CFPB Touts Recent Ruling to Ward Off Constitutional Challenges
The CFPB made sure Wednesday that a decision in Pennsylvania doesn't go unnoticed in Minnesota and Manhattan, where it's facing similar motions to dismiss cases.
August 10, 2017 at 05:31 PM
3 minute read
As its independent, single-director design continues to come under attack, the Consumer Financial Protection Bureau (CFPB) this week trumpeted a judge's recent refusal to toss the agency's allegations that student loan servicer Navient Corp. mishandled payments and its communications with borrowers.
A federal judge in Scranton, Pennsylvania, last week denied Navient's motion to dismiss the CFPB lawsuit, in which the company contested the constitutionality of the bureau's structure.
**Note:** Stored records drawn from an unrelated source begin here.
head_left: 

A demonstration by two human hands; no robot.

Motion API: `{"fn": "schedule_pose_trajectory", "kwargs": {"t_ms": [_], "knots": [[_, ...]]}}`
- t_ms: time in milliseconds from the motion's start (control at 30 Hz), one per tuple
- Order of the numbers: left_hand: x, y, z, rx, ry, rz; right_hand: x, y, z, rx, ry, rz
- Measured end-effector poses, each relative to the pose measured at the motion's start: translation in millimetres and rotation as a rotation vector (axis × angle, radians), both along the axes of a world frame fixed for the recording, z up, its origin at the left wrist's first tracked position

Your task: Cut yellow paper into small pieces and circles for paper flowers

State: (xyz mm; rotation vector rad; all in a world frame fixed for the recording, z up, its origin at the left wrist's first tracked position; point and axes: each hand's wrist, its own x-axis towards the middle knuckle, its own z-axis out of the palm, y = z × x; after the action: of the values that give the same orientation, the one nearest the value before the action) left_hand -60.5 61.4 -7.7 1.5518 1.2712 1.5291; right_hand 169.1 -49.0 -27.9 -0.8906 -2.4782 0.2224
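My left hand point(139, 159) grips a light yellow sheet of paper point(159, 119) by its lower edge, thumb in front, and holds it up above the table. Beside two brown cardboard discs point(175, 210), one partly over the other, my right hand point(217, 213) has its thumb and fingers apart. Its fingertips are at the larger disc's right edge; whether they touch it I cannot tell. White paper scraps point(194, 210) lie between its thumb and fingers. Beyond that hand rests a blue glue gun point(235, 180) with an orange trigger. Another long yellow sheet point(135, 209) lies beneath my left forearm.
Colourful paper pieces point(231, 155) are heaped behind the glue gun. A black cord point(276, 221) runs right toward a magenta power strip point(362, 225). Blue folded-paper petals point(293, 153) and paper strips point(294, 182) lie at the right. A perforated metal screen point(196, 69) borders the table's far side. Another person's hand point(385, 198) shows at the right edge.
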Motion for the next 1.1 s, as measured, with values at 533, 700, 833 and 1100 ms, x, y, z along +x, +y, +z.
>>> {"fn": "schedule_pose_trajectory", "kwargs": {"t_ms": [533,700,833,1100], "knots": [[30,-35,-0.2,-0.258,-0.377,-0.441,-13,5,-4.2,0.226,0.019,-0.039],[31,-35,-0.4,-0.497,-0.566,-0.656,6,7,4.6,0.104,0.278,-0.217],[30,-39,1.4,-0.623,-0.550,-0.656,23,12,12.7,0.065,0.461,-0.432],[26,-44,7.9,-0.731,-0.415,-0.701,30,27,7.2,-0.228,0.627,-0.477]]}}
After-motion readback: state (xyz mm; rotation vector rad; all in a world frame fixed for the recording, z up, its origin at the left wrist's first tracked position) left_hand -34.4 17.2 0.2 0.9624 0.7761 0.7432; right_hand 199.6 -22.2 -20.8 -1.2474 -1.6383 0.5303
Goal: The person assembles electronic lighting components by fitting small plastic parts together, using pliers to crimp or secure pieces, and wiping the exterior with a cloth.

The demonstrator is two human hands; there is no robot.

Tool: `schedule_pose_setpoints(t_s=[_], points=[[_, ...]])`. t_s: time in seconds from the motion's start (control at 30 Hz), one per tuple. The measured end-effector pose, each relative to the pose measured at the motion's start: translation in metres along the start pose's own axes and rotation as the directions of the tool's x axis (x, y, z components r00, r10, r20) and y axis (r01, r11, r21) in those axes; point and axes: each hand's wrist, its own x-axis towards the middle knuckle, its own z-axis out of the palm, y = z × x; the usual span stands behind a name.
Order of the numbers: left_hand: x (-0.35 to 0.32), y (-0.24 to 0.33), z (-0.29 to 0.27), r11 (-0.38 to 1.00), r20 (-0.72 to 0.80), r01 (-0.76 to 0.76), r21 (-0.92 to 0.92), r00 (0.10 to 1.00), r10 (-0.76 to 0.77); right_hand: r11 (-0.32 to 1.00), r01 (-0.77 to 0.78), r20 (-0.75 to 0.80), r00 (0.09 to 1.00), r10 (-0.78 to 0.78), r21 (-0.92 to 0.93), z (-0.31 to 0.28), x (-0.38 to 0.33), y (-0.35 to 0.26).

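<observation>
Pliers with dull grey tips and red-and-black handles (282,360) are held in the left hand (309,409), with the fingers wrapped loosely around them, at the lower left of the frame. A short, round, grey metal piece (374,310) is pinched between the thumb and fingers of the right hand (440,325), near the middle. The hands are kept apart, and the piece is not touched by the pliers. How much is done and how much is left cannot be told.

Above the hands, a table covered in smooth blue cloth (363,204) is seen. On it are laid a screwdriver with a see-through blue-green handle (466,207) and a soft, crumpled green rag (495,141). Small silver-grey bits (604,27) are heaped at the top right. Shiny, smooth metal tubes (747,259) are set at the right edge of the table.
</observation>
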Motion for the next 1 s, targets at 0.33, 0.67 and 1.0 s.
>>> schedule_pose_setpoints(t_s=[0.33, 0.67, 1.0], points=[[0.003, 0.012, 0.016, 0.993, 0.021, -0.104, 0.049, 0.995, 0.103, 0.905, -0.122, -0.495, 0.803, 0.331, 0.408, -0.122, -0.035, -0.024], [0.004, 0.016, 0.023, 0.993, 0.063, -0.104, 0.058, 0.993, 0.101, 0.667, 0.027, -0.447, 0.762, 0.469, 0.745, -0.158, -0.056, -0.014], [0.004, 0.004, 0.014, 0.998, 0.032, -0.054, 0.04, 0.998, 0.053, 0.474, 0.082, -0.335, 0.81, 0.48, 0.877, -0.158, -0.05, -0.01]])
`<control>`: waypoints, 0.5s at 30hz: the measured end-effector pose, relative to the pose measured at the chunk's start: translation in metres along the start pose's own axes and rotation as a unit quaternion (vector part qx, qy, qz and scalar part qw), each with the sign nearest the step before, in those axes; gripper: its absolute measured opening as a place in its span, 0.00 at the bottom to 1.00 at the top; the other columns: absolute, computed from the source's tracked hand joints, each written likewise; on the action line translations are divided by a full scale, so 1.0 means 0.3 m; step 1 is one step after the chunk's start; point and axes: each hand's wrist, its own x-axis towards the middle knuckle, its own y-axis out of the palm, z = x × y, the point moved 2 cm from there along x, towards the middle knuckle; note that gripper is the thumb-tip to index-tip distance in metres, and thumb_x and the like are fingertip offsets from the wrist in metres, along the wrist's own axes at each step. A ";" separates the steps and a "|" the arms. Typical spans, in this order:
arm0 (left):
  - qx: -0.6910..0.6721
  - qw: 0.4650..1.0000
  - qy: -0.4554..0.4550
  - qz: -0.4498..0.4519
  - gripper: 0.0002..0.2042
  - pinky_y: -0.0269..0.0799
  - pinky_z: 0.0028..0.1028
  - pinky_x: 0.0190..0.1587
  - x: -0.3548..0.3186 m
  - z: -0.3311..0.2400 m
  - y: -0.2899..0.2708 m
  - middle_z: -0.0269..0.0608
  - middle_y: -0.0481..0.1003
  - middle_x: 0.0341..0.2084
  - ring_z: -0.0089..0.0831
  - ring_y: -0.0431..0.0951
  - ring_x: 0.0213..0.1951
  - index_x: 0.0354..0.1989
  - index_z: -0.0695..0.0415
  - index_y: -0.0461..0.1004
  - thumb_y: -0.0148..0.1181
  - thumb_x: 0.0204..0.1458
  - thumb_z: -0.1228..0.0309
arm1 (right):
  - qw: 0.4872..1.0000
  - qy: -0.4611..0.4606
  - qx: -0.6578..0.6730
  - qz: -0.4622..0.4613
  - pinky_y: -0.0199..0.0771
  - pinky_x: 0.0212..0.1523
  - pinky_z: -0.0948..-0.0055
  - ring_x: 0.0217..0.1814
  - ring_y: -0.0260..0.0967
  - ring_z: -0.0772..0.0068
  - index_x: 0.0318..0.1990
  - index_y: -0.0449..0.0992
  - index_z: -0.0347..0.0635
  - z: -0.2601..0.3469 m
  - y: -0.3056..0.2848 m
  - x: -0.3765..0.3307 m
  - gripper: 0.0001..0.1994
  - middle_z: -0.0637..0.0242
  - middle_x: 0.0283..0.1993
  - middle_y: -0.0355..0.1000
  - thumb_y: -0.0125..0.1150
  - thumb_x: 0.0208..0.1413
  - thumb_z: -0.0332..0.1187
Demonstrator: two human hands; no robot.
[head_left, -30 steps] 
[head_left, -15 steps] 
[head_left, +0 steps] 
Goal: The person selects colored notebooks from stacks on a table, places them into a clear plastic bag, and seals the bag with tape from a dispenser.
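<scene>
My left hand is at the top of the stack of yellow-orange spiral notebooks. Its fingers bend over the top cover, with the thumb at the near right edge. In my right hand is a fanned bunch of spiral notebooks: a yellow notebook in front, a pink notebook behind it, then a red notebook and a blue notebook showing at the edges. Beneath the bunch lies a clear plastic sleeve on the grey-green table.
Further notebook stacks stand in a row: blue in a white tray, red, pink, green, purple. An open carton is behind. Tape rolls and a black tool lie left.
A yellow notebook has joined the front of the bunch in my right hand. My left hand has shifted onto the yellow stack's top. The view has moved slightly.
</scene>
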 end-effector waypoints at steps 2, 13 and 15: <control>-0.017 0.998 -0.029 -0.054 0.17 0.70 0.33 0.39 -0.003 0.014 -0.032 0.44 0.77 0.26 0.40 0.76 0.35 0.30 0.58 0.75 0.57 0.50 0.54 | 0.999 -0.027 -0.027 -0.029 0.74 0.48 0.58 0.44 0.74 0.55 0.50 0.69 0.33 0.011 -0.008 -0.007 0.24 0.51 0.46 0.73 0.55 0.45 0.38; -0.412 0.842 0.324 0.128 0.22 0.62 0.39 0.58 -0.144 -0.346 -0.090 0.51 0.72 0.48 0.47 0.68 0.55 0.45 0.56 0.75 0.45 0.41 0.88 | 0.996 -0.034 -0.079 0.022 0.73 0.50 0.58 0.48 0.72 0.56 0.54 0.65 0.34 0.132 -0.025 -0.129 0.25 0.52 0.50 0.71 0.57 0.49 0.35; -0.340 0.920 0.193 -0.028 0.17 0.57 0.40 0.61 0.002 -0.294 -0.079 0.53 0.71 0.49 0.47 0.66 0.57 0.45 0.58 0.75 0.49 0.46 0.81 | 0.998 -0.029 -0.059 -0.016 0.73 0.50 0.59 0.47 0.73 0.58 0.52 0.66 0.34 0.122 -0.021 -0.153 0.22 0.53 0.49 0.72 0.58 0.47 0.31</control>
The judge, Robert D. Mariani of the U.S. District Court for the Middle District of Pennsylvania, rejected arguments that the CFPB's leadership structure—combined with an independent funding stream that does not subject it to congressional appropriations—violates the Constitution.
The CFPB's single-director design, “in and of itself, does not offend the Constitution,” Mariani wrote, pointing out that the Office of Special Counsel, Federal Housing Finance Agency and Social Security Administration have comparable leadership structures.
The CFPB made sure Wednesday that Mariani's decision would not go unnoticed in Minnesota and Manhattan, where it's facing similar motions to dismiss.
In the U.S. District Court for the Southern District of New York, the CFPB joined with New York Attorney General Eric Schneiderman's office to notify Judge Loretta Preska of Mariani's ruling. Preska is presiding over the CFPB and the New York attorney general's case against RD Legal Funding, a company accused of scamming 9/11 first responders and National Football League concussion victims out of millions of dollars by luring them into costly advances on settlement payouts.
RD Legal Funding—represented by a team from Boies Schiller Flexner and Calgagni & Kanefksy—has argued the case should be dismissed, in part, because the “CFPB's unprecedented structure violates fundamental constitutional principles of separation of powers.”
In Minnesota federal court, the CFPB highlighted Mariani's ruling in its fight against TCF National Bank's bid to shake allegations it tricked consumers into costly overdraft services. Judge Richard Kyle held a hearing in June on the bank's motion to dismiss.
TCF National Bank—represented by a defense team from BuckleySandler, Williams & Connolly and Dykema Gossett—and RD Legal Funding are among several companies in the CFPB's crosshairs that have seized upon a Washington federal appeals court panel decision last year that struck down the agency's structure as unconstitutional. The divided panel's ruling was vacated when the U.S. Court of Appeals for the D.C. Circuit agreed to hear the case, PHH v. CFPB, en banc.
The D.C. Circuit held oral arguments in May and is expected to hand down a decision in the fall.